··· DATA FOR THE TASK

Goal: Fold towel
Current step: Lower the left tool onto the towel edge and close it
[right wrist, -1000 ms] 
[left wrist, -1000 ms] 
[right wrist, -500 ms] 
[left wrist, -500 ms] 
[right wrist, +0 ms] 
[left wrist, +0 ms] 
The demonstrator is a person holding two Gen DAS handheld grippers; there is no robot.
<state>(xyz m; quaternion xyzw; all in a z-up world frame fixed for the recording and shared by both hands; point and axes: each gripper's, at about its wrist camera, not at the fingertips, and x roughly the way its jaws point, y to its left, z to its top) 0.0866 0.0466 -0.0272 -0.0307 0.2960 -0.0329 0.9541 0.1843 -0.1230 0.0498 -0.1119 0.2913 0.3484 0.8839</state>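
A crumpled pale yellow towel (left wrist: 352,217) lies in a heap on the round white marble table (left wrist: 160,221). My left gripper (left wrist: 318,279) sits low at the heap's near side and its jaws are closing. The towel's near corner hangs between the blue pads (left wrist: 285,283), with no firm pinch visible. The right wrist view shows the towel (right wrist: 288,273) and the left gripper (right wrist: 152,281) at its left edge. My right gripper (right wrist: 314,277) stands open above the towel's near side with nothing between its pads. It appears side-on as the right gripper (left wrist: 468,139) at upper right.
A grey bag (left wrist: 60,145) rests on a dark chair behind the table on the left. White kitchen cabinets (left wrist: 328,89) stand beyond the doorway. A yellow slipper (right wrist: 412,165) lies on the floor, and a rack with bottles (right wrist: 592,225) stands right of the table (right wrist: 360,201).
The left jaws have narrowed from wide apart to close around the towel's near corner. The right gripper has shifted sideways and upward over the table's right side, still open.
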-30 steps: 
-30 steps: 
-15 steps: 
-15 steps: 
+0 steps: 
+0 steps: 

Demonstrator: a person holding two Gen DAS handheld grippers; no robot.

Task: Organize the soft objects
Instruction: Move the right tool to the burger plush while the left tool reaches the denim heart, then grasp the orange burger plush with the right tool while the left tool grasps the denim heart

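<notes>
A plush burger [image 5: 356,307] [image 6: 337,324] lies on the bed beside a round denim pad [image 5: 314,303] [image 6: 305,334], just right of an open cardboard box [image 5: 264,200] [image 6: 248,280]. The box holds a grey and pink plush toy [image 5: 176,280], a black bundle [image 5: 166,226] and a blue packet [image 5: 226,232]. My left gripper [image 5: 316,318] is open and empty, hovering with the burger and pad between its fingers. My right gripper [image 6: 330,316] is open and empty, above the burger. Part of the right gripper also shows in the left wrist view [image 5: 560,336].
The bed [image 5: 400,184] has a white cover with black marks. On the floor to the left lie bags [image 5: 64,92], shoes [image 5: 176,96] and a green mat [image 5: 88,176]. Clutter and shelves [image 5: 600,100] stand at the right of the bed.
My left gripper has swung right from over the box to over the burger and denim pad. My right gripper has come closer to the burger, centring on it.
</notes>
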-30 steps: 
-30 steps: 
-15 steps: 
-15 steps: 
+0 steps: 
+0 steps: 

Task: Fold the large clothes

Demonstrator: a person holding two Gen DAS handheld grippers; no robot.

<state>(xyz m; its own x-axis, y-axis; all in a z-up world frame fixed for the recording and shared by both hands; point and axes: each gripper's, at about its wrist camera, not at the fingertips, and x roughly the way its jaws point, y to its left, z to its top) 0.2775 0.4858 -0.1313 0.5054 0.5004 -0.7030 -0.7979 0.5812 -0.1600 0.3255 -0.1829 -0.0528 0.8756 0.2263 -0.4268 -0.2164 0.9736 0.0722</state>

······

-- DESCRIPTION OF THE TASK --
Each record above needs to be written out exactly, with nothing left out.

-- REPLY --
Goal: Fold towel
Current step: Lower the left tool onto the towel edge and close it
[right wrist, -1000 ms] 
[left wrist, -1000 ms] 
[right wrist, -500 ms] 
[left wrist, -500 ms] 
[right wrist, +0 ms] 
[left wrist, +0 ms] 
The demonstrator is a person holding two Gen DAS handheld grippers; there is no robot.
<state>(xyz m; quaternion xyzw; all in a z-up world frame fixed for the recording and shared by both hands; point and axes: each gripper's, at about its wrist camera, not at the fingertips, and x roughly the way its jaws point, y to its left, z to its top) 0.0866 0.0466 -0.0272 -0.0307 0.2960 -0.0329 0.9541 0.1843 -0.1230 0.0498 -0.1119 0.2913 0.3484 0.8839</state>
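A crumpled pale yellow towel (left wrist: 352,217) lies in a heap on the round white marble table (left wrist: 160,221). My left gripper (left wrist: 318,279) sits low at the heap's near side and its jaws are closing. The towel's near corner hangs between the blue pads (left wrist: 285,283), with no firm pinch visible. The right wrist view shows the towel (right wrist: 288,273) and the left gripper (right wrist: 152,281) at its left edge. My right gripper (right wrist: 314,277) stands open above the towel's near side with nothing between its pads. It appears side-on as the right gripper (left wrist: 468,139) at upper right.
A grey bag (left wrist: 60,145) rests on a dark chair behind the table on the left. White kitchen cabinets (left wrist: 328,89) stand beyond the doorway. A yellow slipper (right wrist: 412,165) lies on the floor, and a rack with bottles (right wrist: 592,225) stands right of the table (right wrist: 360,201).
The left jaws have narrowed from wide apart to close around the towel's near corner. The right gripper has shifted sideways and upward over the table's right side, still open.
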-30 steps: 
-30 steps: 
-15 steps: 
-15 steps: 
+0 steps: 
+0 steps: 

Demonstrator: a person holding two Gen DAS handheld grippers; no robot.

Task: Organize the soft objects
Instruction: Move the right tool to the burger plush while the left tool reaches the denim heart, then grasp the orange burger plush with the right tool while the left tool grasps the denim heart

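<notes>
A plush burger [image 5: 356,307] [image 6: 337,324] lies on the bed beside a round denim pad [image 5: 314,303] [image 6: 305,334], just right of an open cardboard box [image 5: 264,200] [image 6: 248,280]. The box holds a grey and pink plush toy [image 5: 176,280], a black bundle [image 5: 166,226] and a blue packet [image 5: 226,232]. My left gripper [image 5: 316,318] is open and empty, hovering with the burger and pad between its fingers. My right gripper [image 6: 330,316] is open and empty, above the burger. Part of the right gripper also shows in the left wrist view [image 5: 560,336].
The bed [image 5: 400,184] has a white cover with black marks. On the floor to the left lie bags [image 5: 64,92], shoes [image 5: 176,96] and a green mat [image 5: 88,176]. Clutter and shelves [image 5: 600,100] stand at the right of the bed.
My left gripper has swung right from over the box to over the burger and denim pad. My right gripper has come closer to the burger, centring on it.
</notes>
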-30 steps: 
-30 steps: 
-15 steps: 
-15 steps: 
+0 steps: 
+0 steps: 

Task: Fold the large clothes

Demonstrator: a person holding two Gen DAS handheld grippers; no robot.

<state>(xyz m; its own x-axis, y-axis; all in a z-up world frame fixed for the recording and shared by both hands; point and axes: each gripper's, at about its wrist camera, not at the fingertips, and x roughly the way its jaws point, y to its left, z to its top) 0.2775 0.4858 -0.1313 0.5054 0.5004 -0.7030 -0.7979 0.5812 -0.1600 0.3255 -0.1829 -0.0528 0.8756 0.2263 -0.4268 -0.2164 0.9736 0.0722</state>

No further output is required for this answer.